I am going to write out Asha’s recipe as she states it. I did use a 9″ or 23 cm fluted pan with removable bottom. If you use the 7″ as Asha states, you will have higher sides, that’s the only difference! And like I said, I would probably use a 8″ springform pan lined with parchment and sprayed, next time I make this.
No Bake Pumpkin Halwa Pie
A thick pudding like filling of traditional pumpkin with not so expected saffron, ginger and cardamom in a fruit and nut crust, makes this a real treat and a twist on an Autumn classic
- 1/2 cup 73 gram raw almonds, chopped
- 1/2 cup 73 gram pistachios, chopped
- 15 dates pitted and chopped
- 7 dried figs chopped
- 2 tbs 28 gram unsalted butter. melted
- pinch of salt
- 1 16 oz 454 gram can plain pumpkin purée
- 1/2 cup 60 gram milk powder
- 1 cup 235 ml full fat milk, divided
- 3 tbsp 24 gram cornstarch
- 1 cup 200 gram fine sugar
- 1/2 cup 112 gram unsalted butter, melted and browned a bit over medium heat (brown butter); can also use ghee
- 1/2 tsp ground cardamom
- 1/2 tsp ground ginger
- pinch of saffron crushed and soaked in 2 tsp (10 ml) of milk
Place all the ingredients in a food processor.
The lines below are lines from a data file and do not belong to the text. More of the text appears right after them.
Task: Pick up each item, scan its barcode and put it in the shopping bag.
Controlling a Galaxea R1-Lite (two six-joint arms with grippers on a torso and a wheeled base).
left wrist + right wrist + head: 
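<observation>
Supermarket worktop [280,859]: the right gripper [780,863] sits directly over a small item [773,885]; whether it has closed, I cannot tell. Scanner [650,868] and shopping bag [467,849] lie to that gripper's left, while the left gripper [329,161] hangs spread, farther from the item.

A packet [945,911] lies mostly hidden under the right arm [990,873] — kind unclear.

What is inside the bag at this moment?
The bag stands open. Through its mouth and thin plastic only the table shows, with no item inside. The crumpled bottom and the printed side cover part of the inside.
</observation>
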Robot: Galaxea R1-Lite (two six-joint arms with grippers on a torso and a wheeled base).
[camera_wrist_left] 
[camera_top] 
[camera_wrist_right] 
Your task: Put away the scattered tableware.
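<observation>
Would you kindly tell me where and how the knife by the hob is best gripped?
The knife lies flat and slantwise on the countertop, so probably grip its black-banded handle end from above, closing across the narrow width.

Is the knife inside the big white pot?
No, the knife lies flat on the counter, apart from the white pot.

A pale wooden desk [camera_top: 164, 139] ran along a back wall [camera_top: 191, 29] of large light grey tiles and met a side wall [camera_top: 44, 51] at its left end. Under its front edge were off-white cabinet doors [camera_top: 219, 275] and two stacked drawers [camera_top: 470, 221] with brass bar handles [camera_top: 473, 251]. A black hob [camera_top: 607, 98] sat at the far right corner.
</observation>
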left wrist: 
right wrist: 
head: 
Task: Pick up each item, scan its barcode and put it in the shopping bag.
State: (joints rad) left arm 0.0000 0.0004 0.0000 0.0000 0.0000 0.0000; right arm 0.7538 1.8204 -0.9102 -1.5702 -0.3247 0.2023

Pulse until ground into a chunky, sticky mixture. Add a couple of tbsp (15-30 ml) of cold water if needed.
Pat the dough into a 7 inch (18 cm) springform pan which has been lined in parchment or sprayed well with non-stick spray)
Flatten the dough out with your fingers or the back of a spoon. Chill in the fridge for 30 minutes.
In a heavy bottomed pot, combine the pumpkin purée, milk powder, and 3/4 cup (180 ml) of the milk. Mix well and cook over medium low heat until the mixture comes to a very thick consistency, about 15 minutes. Do not let the bottom burn, so keep stirring.
In a small cup, combine the remaining 1/4 cup milk with the cornstarch and stir till smooth. Add the cornstarch mixture and the sugar to the pot, and cook, stirring, over low heat for about 10 minutes, until it is thick again. Add the clarified butter and cook, stirring, until the mixture leaves the sides of the pan, about another 10 minutes.
Add the cardamom, ginger, and safrron with the milk.
Turn off the heat and let the mixture cool. Stir regularly so it doesn't form a film on top.
Pour into the cooled pie crust and chill for 30 minutes or even overnight.
Garnish with berries or other fruit. Serve with whipped cream.
Asha mentions that the filling, being a pudding or halwa, can actually be eaten on it's own as well!